Quotidian co-founder and director Jack Sbarbori has long dedicated himself to producing McPherson’s work, including the U.S. premiere of The Veil in 2014 and several area premieres. Along with the late Horton Foote, Sbarbori considers McPherson his favorite playwright for having “provided the most moving and rewarding theater in my life.”
Roy Maurer: Where does The Night Alive sit in your ranking of McPherson’s work?
Sbarbori: As with many playwrights, the latest effort often becomes the favorite, and such is the case with The Night Alive. If I were to rank McPherson’s plays, I suppose that each current favorite is eventually replaced by Port Authority.
Maurer: Do the two plays complement each other at all?
Sbarbori: Only in their ability to provide a powerful examination of the human condition.
Maurer: What does it mean for Quotidian to mount McPherson’s latest?
Sbarbori: Quotidian staged The Weir in 2004 and we proceeded with most of his plays. We are fortunate to have produced area premieres of Port Authority, Dublin Carol, and The Birds, as well as the U.S. premiere of The Veil. As soon as we [Sbarbori and Quotidian co-founder Stephanie Mumford] first attended The Night Alive, we knew that Quotidian’s talent and dedication would serve the play so very well.
Maurer: What is McPherson commenting on this time?
Sbarbori: Conor McPherson was raised as a Roman Catholic and claims to be an atheist. Yet The Night Alive is filled with questions about the afterlife. Life has not treated these five characters in the play very well. What has or will happen to them? There will be no definitive answers.
Maurer: Who’s in the cast?
Sbarbori: We are very fortunate to have Quotidian and McPherson veterans, with Matthew Vaky as Tommy, David Dubov as Doc, and Chelsea Mayo as Aimee. Quotidian newcomers Joe Palka as Maurice and Grant Cloyd as Kenneth complete one of our strongest casts.
The Night Alive
October 21 – November 20, 2016
Details and tickets
Maurer: What’s been the most exciting discovery of working on this production?
Sbarbori: The Night Alive is a production that provides many revelations throughout, allowing an understanding of McPherson’s goals. The play is unique in that he has included recorded music as important parts of it. Marvin Gaye’s popular “What’s Going On” serves as a theme for all the characters, while Father John Misty’s “Funtimes in Babylon” which closes the play, is intended for the character Tommy. Sadly, the latter recording is often omitted in recent productions.

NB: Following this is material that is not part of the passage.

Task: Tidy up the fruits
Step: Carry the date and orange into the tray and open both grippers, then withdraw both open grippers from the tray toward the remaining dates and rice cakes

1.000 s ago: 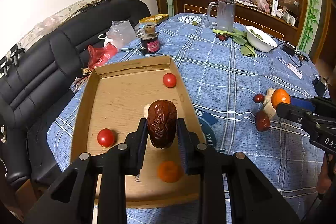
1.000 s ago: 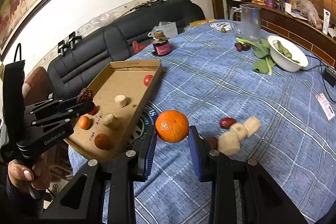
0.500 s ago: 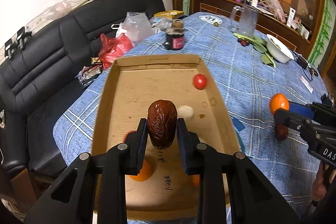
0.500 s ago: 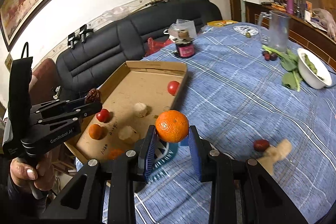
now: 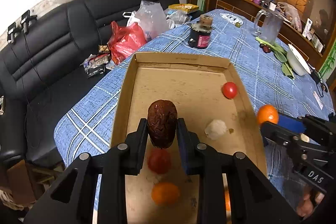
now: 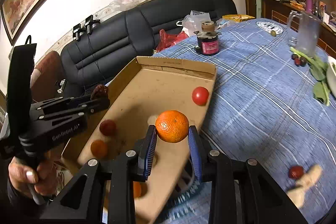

Maurer: I still remember the electricity in the air following the final beat of Quotidian’s production of Shining City. How do you expect audiences will feel after viewing The Night Alive?
Sbarbori: Certainly, each play has its own charm. Shining City features a straightforward, understated story with a shocking ending. The Night Alive has many more shocks along the way, but both plays share a final scene which will confound the audience. They’ll be thinking “Is that what I just saw?”